Epithelial Systems Biology Laboratory, Systems Biology Center, National Heart, Lung, and Blood Institute, National Institutes of Health, Bethesda, Maryland.
Physiol Genomics. 2020 Oct 1;52(10):485-491. doi: 10.1152/physiolgenomics.00048.2020. Epub 2020 Aug 31.

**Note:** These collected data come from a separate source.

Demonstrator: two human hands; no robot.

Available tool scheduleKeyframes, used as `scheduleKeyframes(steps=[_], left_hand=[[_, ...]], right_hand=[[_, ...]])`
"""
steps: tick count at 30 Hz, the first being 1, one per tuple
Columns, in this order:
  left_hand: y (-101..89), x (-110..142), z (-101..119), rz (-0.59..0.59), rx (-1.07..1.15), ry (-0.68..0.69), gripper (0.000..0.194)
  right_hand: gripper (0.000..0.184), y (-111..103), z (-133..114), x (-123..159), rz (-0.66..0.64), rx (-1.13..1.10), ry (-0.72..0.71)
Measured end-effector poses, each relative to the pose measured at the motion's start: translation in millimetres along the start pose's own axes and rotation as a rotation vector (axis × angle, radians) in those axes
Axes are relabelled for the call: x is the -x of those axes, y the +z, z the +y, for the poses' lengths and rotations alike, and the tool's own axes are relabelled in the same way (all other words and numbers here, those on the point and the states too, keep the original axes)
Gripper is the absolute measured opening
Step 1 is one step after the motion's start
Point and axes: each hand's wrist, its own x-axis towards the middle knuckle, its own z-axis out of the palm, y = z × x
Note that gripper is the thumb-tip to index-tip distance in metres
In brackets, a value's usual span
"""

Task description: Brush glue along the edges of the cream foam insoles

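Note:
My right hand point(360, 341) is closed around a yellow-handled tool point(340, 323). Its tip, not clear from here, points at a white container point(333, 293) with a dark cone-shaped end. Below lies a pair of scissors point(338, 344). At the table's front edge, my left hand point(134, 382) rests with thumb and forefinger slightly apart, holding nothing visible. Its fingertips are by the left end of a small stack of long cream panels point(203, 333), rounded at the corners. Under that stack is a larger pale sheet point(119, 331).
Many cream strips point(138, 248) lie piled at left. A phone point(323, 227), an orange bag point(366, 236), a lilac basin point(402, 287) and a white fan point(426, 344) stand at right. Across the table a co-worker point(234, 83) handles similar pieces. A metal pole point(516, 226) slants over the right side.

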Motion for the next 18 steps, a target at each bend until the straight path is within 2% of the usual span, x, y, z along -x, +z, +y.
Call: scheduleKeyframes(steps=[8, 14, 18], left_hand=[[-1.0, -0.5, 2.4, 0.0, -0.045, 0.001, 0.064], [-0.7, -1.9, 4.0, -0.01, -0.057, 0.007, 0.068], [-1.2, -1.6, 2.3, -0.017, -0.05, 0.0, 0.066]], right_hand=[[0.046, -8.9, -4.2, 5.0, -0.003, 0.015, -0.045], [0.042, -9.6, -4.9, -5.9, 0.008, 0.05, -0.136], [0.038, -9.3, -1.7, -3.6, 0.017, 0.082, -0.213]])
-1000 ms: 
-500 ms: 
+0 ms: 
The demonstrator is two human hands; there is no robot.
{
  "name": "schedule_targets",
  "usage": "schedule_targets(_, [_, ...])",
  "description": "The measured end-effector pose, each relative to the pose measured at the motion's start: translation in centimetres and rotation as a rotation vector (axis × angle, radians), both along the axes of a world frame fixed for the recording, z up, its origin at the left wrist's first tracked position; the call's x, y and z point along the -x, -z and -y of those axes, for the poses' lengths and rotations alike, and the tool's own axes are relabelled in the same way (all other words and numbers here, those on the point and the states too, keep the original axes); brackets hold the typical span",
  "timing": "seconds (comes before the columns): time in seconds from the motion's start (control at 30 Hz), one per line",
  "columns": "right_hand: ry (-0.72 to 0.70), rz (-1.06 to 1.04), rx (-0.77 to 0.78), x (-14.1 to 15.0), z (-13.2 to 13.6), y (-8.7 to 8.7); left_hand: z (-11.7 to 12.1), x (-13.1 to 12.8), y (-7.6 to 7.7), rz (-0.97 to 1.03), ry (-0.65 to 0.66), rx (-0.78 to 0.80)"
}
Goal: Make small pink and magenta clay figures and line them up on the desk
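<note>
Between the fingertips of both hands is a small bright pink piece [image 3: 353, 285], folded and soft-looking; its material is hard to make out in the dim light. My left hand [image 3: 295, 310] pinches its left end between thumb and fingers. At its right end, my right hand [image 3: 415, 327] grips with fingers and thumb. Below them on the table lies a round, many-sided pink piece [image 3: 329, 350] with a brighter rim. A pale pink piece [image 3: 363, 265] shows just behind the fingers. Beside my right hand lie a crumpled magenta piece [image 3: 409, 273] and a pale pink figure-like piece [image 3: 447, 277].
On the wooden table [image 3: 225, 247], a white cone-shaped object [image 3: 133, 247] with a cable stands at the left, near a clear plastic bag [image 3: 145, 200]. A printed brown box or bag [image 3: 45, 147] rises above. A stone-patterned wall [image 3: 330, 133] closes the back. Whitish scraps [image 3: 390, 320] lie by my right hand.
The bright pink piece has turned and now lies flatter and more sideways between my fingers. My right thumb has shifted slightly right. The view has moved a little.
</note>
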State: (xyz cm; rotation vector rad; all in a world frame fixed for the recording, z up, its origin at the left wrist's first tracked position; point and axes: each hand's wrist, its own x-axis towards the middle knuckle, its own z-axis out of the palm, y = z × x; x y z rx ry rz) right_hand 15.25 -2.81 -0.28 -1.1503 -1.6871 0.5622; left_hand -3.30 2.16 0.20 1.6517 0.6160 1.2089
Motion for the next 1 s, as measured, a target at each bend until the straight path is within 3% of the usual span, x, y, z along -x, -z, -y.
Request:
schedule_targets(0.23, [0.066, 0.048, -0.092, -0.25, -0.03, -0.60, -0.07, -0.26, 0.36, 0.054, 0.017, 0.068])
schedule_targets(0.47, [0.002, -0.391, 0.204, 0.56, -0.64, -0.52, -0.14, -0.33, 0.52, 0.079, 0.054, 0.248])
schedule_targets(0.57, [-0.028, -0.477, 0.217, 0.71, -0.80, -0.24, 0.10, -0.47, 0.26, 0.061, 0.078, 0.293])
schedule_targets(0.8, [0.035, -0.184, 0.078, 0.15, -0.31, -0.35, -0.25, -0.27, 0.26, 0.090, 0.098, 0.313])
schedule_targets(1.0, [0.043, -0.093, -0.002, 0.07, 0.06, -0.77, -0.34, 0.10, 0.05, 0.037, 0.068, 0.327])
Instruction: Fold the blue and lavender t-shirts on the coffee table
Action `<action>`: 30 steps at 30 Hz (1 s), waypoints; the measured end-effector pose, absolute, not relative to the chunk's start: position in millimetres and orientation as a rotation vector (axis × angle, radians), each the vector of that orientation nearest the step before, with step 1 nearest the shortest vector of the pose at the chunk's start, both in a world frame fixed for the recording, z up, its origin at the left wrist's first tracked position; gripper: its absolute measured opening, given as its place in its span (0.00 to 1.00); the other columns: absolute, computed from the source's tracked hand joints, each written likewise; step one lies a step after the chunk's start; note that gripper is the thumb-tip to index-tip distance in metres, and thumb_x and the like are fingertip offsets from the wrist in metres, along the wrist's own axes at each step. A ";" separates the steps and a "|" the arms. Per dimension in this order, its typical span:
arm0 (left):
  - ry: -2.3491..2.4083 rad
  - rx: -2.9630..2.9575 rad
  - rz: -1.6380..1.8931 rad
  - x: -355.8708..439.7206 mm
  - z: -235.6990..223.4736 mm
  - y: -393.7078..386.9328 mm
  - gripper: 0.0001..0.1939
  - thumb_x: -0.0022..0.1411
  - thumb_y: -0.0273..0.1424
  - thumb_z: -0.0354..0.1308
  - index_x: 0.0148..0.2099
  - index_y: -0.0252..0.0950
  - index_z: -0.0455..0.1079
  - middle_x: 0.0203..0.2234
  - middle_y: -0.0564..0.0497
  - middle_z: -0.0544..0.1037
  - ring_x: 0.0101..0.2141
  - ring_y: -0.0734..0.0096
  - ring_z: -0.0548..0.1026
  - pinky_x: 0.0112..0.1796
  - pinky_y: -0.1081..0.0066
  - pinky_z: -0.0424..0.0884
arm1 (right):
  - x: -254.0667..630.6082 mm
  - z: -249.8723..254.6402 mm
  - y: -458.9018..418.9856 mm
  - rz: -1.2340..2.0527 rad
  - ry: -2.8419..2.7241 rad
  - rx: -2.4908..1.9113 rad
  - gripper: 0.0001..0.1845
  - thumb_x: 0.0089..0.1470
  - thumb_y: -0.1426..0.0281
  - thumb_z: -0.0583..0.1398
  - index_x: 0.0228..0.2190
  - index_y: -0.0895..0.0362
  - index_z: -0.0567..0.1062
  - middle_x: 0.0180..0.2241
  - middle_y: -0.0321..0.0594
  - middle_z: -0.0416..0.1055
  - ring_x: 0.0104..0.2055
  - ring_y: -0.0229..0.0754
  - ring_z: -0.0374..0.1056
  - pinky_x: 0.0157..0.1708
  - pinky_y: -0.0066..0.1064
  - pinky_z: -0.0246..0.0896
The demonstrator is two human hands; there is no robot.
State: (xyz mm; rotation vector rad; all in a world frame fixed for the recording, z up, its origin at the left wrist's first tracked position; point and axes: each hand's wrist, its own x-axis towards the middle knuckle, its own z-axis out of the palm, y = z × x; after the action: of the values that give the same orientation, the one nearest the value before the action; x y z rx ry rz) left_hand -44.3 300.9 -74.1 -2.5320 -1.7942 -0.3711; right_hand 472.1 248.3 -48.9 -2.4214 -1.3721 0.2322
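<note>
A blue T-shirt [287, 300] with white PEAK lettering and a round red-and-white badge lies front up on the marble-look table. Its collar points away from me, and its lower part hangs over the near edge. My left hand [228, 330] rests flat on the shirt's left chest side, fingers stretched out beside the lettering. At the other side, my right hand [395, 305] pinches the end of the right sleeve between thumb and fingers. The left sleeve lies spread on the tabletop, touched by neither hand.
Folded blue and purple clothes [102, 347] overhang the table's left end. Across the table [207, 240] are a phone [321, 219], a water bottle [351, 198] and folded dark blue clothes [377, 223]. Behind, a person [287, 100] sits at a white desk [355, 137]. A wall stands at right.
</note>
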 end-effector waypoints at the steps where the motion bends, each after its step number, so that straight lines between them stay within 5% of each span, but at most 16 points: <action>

Long noncoding RNAs (lncRNAs) are intracellular transcripts longer than 200 nucleotides and lack protein-coding information. A subclass of lncRNA known as long intergenic noncoding RNAs (lincRNAs) are transcribed from genomic regions that share no overlap with annotated protein-coding genes. Increasing evidence has shown that some annotated lincRNA transcripts do in fact contain open reading frames (ORFs) encoding functional short peptides in the cell. Few robust methods for lincRNA-encoded peptide identification have been reported, and the tissue-specific expression of these peptides has been largely unexplored. Here we propose an integrative workflow for lincRNA-encoded peptide discovery and test it on the mouse kidney inner medulla (IM). In brief, low molecular weight protein fractions were enriched from homogenate of IMs and trypsinized into shorter peptides, which were sequenced by high resolution liquid chromatography-tandem mass spectrometry (LC-MS/MS). To curate a hypothetical lincRNA-encoded peptide database for peptide-spectrum matching following LC-MS/MS, we performed RNA-Seq on IMs, computationally removed reads overlapping with annotated protein-coding genes, and remapped the remaining reads to a database of mouse noncoding transcripts to infer lincRNA expression. Expressed lincRNAs were searched for ORFs by an existing rule-based algorithm, and translated ORFs were used for peptide-spectrum matching. Peptides identified by LC-MS/MS were further evaluated by using several quality control criteria and bioinformatics methods. We discovered three novel lincRNA-encoded peptides, which are conserved in mouse, rat, and human. The workflow can be adapted for discovery of small protein-coding genes in any species or tissue where noncoding transcriptome information is available.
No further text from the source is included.